● **What this task involves**: Pictures stay out of the copy; set down each line of the listing below exactly.

+++ Data below +++

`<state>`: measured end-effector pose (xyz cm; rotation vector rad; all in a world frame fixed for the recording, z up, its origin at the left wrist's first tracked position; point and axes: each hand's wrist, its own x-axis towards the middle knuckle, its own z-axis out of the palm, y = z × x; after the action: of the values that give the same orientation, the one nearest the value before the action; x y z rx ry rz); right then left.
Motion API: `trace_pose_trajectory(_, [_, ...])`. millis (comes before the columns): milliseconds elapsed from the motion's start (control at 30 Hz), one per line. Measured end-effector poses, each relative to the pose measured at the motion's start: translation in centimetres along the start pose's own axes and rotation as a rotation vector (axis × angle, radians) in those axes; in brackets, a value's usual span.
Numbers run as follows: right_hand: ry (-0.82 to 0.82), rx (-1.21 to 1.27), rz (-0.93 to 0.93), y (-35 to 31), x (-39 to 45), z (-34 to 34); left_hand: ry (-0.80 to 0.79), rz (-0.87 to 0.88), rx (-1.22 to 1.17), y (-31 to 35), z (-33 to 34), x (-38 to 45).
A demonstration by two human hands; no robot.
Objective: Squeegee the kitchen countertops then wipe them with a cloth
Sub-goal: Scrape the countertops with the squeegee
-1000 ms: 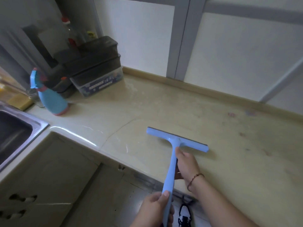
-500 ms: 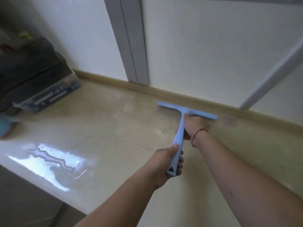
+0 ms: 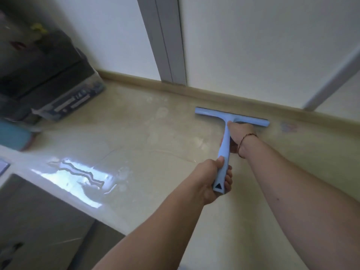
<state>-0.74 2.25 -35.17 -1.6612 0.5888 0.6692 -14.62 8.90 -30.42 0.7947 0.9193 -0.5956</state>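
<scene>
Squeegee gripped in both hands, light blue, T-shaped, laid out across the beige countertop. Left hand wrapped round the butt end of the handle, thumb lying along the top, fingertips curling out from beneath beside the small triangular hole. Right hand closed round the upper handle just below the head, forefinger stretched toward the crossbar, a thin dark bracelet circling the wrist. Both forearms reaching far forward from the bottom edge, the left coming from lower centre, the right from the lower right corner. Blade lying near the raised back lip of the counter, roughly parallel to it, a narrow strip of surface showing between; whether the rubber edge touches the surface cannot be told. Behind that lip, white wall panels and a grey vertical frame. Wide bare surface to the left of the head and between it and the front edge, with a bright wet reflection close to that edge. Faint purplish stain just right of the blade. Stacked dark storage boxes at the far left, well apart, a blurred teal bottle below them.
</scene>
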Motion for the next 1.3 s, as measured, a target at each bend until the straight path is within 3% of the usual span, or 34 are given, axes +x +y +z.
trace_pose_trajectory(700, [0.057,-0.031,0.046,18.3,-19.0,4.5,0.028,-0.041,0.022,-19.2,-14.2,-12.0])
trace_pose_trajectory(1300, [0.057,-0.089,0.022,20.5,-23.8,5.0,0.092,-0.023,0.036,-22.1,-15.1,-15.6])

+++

● **Exercise response**:
`<state>`: measured end-effector pose (xyz cm; rotation vector rad; all in a world frame fixed for the recording, z up, its origin at the left wrist's first tracked position; point and axes: each hand's wrist, its own x-axis towards the middle knuckle, its own z-axis out of the palm, y = z × x; after the action: of the values that give the same orientation, the one nearest the value before the action; x y z rx ry rz); right then left.
Motion API: `trace_pose_trajectory(_, [_, ...])`. millis (comes before the columns): milliseconds elapsed from the motion's start (control at 30 Hz), one per line. Measured end-effector poses, each relative to the pose measured at the motion's start: translation in centimetres along the start pose's own axes and rotation as a rotation vector (axis × angle, radians) in those axes; in brackets, a value's usual span.
Numbers run as follows: right_hand: ry (-0.82 to 0.82), rx (-1.21 to 1.27), rz (-0.93 to 0.93), y (-35 to 31), x (-39 to 45), z (-34 to 34); left_hand: ry (-0.80 to 0.79), rz (-0.87 to 0.88), rx (-1.22 to 1.17), y (-31 to 35), z (-33 to 34), x (-38 to 45).
A demonstration by two human hands; no robot.
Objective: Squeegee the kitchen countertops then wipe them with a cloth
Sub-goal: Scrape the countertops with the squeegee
-1000 ms: 
-500 ms: 
+0 ms: 
<state>-0.74 2.25 -35.17 -1.6612 0.5888 0.6692 -14.62 8.90 -30.42 0.7947 0.9193 -0.5956</state>
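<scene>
Squeegee gripped in both hands, light blue, T-shaped, laid out across the beige countertop. Left hand wrapped round the butt end of the handle, thumb lying along the top, fingertips curling out from beneath beside the small triangular hole. Right hand closed round the upper handle just below the head, forefinger stretched toward the crossbar, a thin dark bracelet circling the wrist. Both forearms reaching far forward from the bottom edge, the left coming from lower centre, the right from the lower right corner. Blade lying near the raised back lip of the counter, roughly parallel to it, a narrow strip of surface showing between; whether the rubber edge touches the surface cannot be told. Behind that lip, white wall panels and a grey vertical frame. Wide bare surface to the left of the head and between it and the front edge, with a bright wet reflection close to that edge. Faint purplish stain just right of the blade. Stacked dark storage boxes at the far left, well apart, a blurred teal bottle below them.
</scene>
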Motion for the next 1.3 s, as measured, a target at each bend until the straight path is within 3% of the usual span, or 34 are given, axes +x +y +z.
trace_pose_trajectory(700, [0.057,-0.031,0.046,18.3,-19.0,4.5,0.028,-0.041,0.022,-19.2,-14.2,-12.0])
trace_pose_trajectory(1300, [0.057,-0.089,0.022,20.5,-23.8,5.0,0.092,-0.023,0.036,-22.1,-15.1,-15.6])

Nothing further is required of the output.